▶ **WORK REQUEST**
Without any of the pictures, set down the data below exactly.

▶ **RECORDED DATA**
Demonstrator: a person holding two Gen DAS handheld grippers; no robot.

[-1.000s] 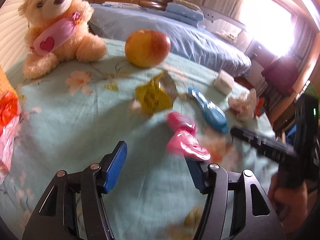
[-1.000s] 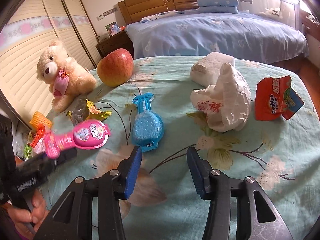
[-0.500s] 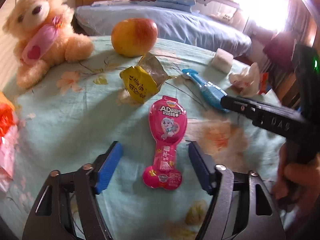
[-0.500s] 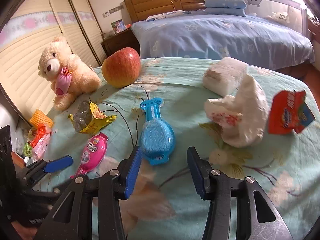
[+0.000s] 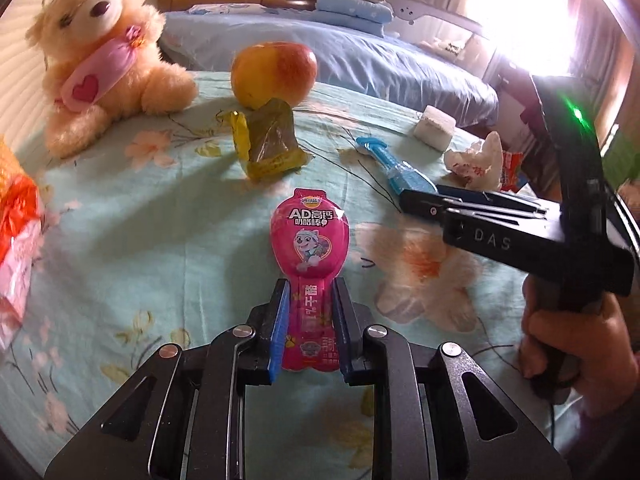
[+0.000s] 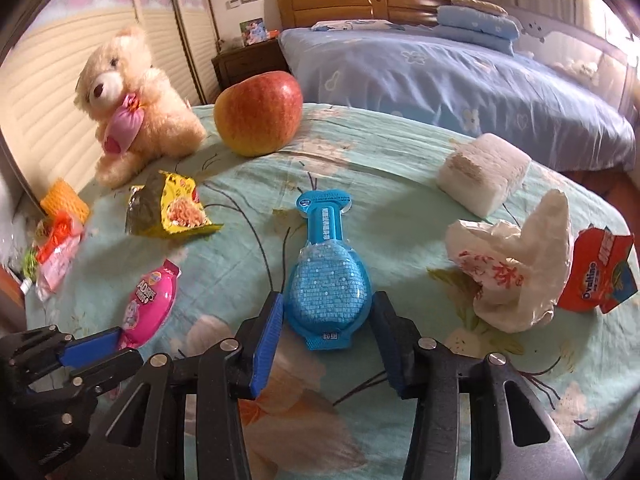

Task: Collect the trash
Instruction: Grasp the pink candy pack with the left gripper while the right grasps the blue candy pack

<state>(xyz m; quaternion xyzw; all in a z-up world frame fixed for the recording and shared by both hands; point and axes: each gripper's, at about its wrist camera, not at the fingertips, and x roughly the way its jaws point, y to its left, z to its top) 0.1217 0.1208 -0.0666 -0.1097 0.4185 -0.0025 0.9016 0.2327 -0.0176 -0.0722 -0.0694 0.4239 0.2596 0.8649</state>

▶ **EXERCISE SOLUTION**
Demonstrator: a person holding two Gen DAS handheld grippers; no robot.

[-1.000s] 
[-1.000s] 
[-0.500s] 
[-0.500s] 
[+0.000s] 
[+0.000s] 

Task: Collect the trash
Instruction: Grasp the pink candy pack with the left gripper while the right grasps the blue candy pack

<state>(xyz m; quaternion xyzw; all in a z-up world frame fixed for the recording and shared by both hands; point and axes: each gripper's, at about its wrist camera, not at the fingertips, and x roughly the way its jaws point, y to its left, z to its top) 0.1217 0.1208 -0.0666 -0.1097 0.4185 -0.0025 0.9016 0.2327 -0.0176 -0.0722 -0.0694 0.4239 0.2596 0.8649</state>

The output is finished and nothing more is needed.